Seems to me that belief matters a great deal, and that these heroic triumphs prove it.
Having positive expectations that you can win is a hallmark of champions. In all of the examples above, they believed it was possible to win so they trained for it. Belief runs deep. It is the feeling that you have the skills to perform well when the stakes are high. It is not a passing feeling. You expect to win if you play well. Before my last world championship win in February, 2012 playing the #1 ITF player in the world, I believed and expected to win, but it ended there. Then, it was all about preparing myself for the moment–doing the right things to feel good. I never said to myself or another that I “should” beat him (what I now consider to be a swear word in sports). But, I did the work, played well and won because I believed.
However, many athletes tell me that they “should” win a tournament or beat a particular team or opponent based on a ranking or past result. In youth sports, this superficial expectation based on outcome is not the same as belief. This is an “outcome-based expectancy,” which is different. It has elements of entitlement, hope, but not necessarily the glue that has them spend an extra 30 minutes practicing serves or doing more crunches for their core.

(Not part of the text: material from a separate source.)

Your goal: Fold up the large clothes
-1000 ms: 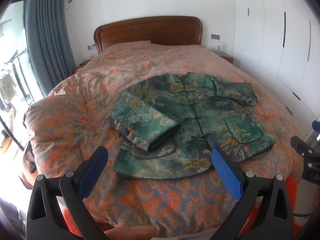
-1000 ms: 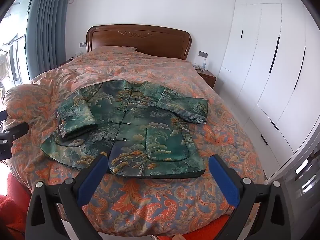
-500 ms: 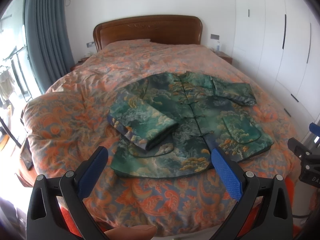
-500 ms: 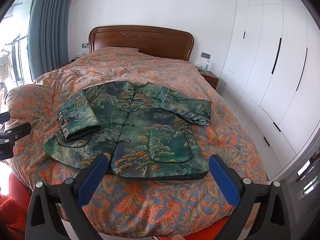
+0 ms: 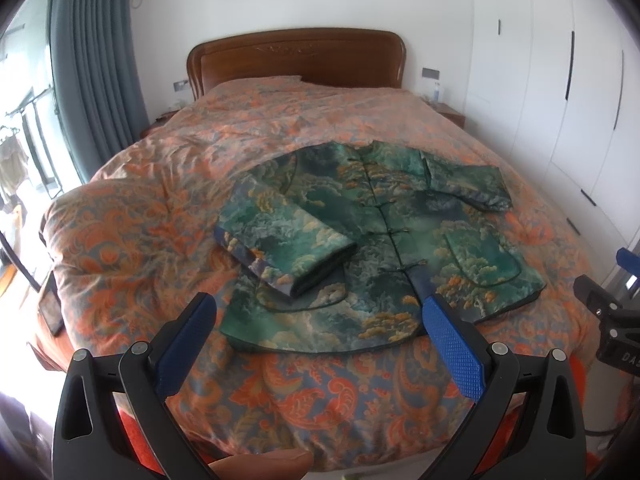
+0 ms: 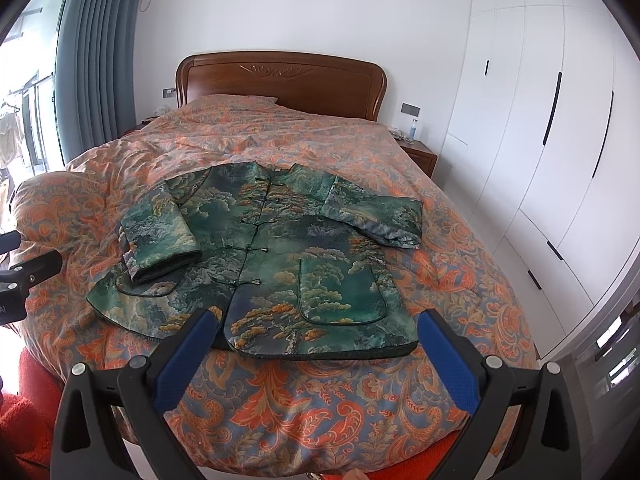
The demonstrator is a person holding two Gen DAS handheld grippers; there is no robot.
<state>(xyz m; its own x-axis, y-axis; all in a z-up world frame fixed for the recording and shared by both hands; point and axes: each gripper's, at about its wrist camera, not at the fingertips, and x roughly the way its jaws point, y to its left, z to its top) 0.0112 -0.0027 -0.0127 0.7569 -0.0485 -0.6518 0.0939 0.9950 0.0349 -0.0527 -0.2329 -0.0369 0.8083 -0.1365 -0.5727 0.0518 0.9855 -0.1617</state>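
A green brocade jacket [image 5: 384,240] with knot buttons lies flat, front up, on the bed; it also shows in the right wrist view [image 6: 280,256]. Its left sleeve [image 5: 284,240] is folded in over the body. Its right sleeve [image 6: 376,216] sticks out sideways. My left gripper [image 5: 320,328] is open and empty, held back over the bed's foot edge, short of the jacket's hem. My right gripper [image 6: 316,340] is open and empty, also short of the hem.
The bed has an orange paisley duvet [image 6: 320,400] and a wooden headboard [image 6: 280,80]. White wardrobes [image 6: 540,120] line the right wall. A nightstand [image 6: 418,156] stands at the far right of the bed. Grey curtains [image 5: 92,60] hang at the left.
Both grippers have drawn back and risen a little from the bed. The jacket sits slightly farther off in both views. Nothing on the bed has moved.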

But, when the best athletes in the world are on their game they have an unshakable belief and expectation that they will get the job done. They want the game or match on the line. They want that pressure. They want it because they believe in the work they put in, the skills they know they have acquired, and they are determined to execute them. Make no mistake about it–Nadal, Sharapova, LeBron, Woods–their belief started many years ago and is built upon every single day they are on the practice court pushing themselves to the limit because they believe.